Choreographically, this transition state is quite complex. Five bonds, all different in some aspect, are changing in asynchronous concert.
- Following the transition state[cite]10.14469/ch/13929[/cite] towards the product, between IRC=0 and +4, we see the cleavage of the O-O bond occurring in synchrony with the migration of the alkyl (methyl) group towards the oxygen (think of it as an SN2 reaction at oxygen). Notice the antiperiplanar stereoelectronic alignment of the migrating (methyl) and the axis of the O-O bond, which strongly differentiates which of the two alkyl groups migrates. The non-migrating group is essentially orthogonal to the O-O bond.
- At IRC = +5 we see a sudden abrupt feature, which corresponds to transfer of the proton, and which is complete by IRC = +6. Protons, being light, do tend to move quickly when they decide to.
- The final noteworthy feature from IRC=+6 to >20 is the rotation of the newly formed methoxy group, starting from orthogonality with the carbonyl group (~IRC +6) to co-planarity (IRC > 20). The origins of this effect are associated with the same orthogonal/antiperiplanar stereoelectronic alignments that determined which alkyl group migrated earlier.

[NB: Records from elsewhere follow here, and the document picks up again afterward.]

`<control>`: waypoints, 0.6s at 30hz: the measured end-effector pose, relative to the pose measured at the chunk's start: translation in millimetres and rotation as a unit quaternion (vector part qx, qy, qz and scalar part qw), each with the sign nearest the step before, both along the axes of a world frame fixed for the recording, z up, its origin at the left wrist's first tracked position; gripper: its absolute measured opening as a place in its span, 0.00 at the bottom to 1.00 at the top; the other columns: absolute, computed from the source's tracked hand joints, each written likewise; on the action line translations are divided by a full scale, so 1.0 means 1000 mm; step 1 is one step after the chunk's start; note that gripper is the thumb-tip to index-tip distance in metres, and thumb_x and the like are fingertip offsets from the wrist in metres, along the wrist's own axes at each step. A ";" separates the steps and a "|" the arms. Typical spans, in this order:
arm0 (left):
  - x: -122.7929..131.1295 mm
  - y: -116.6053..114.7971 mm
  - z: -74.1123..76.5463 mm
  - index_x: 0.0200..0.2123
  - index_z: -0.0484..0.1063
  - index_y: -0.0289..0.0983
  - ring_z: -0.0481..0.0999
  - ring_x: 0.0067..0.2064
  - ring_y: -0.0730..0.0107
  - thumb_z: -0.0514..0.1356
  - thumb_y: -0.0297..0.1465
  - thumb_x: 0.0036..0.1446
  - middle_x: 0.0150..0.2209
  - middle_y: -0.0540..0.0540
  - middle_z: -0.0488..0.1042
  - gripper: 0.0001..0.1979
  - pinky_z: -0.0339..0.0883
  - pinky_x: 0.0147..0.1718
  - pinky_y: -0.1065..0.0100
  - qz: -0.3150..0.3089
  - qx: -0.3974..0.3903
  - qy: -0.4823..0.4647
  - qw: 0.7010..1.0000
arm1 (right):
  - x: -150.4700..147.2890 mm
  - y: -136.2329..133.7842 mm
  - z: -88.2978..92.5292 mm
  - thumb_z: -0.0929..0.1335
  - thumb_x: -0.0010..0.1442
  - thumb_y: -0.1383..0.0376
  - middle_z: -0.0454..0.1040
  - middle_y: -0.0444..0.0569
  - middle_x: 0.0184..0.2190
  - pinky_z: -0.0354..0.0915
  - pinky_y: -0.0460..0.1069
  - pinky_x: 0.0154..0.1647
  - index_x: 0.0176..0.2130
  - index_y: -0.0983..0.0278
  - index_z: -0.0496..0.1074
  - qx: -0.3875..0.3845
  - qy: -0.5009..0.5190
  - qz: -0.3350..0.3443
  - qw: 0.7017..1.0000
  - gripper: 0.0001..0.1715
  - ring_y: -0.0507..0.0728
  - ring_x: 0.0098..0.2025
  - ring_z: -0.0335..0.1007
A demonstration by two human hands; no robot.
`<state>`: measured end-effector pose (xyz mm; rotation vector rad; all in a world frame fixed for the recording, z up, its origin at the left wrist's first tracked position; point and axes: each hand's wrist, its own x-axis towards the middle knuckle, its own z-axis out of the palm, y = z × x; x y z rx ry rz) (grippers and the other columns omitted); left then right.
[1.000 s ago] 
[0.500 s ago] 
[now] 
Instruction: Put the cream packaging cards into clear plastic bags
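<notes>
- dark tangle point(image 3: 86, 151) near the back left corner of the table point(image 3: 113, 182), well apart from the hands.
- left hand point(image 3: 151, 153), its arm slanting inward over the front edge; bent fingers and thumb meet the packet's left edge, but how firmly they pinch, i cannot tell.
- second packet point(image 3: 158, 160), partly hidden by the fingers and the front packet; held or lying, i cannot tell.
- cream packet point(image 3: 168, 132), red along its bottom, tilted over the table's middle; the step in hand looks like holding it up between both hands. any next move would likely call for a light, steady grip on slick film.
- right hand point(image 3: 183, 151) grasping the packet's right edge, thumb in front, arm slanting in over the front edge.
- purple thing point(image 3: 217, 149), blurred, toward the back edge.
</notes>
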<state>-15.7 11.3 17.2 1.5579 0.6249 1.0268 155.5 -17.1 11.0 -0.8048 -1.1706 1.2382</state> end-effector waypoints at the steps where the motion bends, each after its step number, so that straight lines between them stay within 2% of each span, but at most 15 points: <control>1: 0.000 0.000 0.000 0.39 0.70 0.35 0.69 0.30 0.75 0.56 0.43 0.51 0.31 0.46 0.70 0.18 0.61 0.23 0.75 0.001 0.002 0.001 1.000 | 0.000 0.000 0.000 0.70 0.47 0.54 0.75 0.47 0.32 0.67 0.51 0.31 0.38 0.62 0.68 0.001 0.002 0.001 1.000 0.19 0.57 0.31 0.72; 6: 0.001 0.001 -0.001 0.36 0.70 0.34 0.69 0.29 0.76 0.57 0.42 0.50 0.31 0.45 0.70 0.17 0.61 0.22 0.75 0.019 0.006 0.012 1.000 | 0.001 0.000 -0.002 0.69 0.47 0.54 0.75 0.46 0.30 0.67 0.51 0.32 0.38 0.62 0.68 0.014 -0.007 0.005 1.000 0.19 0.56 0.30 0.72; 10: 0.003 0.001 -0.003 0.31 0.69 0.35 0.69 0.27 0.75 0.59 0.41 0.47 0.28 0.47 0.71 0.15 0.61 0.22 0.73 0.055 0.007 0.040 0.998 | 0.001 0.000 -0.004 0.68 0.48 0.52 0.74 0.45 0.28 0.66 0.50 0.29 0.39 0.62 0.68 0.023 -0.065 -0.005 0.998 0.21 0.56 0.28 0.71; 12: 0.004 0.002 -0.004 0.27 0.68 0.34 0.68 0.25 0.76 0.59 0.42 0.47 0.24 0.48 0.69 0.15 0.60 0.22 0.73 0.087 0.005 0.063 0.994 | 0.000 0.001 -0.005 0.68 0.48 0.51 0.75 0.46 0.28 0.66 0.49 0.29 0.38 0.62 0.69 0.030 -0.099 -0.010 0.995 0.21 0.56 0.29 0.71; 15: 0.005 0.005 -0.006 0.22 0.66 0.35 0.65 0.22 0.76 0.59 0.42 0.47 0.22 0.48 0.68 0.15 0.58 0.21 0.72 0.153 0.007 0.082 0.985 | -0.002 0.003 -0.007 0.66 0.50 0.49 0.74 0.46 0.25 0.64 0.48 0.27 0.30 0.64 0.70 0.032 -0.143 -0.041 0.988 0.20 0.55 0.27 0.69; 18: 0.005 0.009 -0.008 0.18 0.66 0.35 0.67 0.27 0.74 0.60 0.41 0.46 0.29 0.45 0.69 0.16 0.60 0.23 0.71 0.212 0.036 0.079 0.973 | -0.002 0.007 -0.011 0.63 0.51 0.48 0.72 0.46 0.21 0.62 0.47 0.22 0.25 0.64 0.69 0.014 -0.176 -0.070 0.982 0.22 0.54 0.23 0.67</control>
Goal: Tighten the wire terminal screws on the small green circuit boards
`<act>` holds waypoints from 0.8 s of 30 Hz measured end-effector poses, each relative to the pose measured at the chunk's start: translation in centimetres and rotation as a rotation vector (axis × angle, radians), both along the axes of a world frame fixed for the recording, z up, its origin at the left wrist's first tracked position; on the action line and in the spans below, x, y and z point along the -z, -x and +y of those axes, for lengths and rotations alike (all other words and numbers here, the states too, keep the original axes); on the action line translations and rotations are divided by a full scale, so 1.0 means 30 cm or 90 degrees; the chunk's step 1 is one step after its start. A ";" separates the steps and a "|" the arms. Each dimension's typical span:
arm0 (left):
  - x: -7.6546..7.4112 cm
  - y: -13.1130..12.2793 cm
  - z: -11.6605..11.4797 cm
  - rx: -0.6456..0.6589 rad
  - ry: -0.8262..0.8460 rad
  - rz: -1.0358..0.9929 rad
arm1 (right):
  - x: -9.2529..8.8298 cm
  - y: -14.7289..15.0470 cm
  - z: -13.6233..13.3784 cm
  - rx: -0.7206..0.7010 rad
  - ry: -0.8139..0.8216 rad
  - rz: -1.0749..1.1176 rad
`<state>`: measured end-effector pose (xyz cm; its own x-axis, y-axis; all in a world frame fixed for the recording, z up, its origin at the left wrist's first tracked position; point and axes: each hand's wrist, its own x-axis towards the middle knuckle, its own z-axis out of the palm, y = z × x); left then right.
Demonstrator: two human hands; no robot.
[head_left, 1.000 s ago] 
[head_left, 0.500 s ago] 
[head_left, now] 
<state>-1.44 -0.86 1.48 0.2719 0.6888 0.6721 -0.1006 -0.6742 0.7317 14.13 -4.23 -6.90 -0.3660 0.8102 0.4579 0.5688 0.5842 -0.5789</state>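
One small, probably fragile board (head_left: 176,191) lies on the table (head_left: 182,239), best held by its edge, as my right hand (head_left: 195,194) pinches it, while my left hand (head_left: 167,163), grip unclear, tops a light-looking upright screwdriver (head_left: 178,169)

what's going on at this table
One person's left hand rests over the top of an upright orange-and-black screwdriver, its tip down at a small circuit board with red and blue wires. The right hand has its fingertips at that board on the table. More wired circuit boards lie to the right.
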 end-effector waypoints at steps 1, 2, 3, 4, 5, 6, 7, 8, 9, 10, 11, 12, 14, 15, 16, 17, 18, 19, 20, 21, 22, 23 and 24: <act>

- Notice a minor feature, which is the rotation of the methyl groups to set up weaker stereoelectronic interactions.
Path (c) is another variation, where an extra molecule of acid (X1, 4) helps catalyse the reaction, this time by creating an 11-membered ring 4 leading to a transition state with potentially two proton transfers as well as the alkyl migration.[cite]10.14469/ch/13927[/cite] By involving an additional second molecule of acid as catalyst, we now have seven participating bond changes. Whilst the original path (b) six endo and two exo electrons move in a cycle which is tantalisingly close to but not quite pericyclic (?), path (c) extends this by four electrons. It might be tempting to try to apply a selection rule here (such as 4n+2) but I am not sure it would be justified.
- IRC +3 represents the starting tetrahedral intermediate 4 hydrogen bonded to an extra (trifluoroacetic) acid molecule.
- The transition state occurs at IRC =0.
- By IRC -2, O-O cleavage and methyl migration are essentially complete, but no protons have moved.
- From IRC -2 to -5, the methoxy group rotates to adopt the planar conformation of an ester.
- Only after this rotation does the first proton transfer start, at IRC -6, and this is then followed in rapid succession by a second at -7 to complete the reaction to form ethyl ethanoate and two molecules of (trifluoroacetic) acid. This is a reversal of the sequence seen with path (b). Because no intermediates are discernible in the IRC, one must describe this as a concerted rearrangement, but in fact the bond choreography is far from synchronous. This is one aspect which conventional arrow pushing does not capture.
To directly compare the energies of paths (b) and (c), we can repeat (b) with the addition of a more passive acid catalyst, in four new positions 3, X2 – X5. None of these are lower than 4 itself. There is one more surprise. Species 1 is not actually a minimum, but rearranges to e.g. the cyclic ring shown below. Its free energy is still higher than that of 3.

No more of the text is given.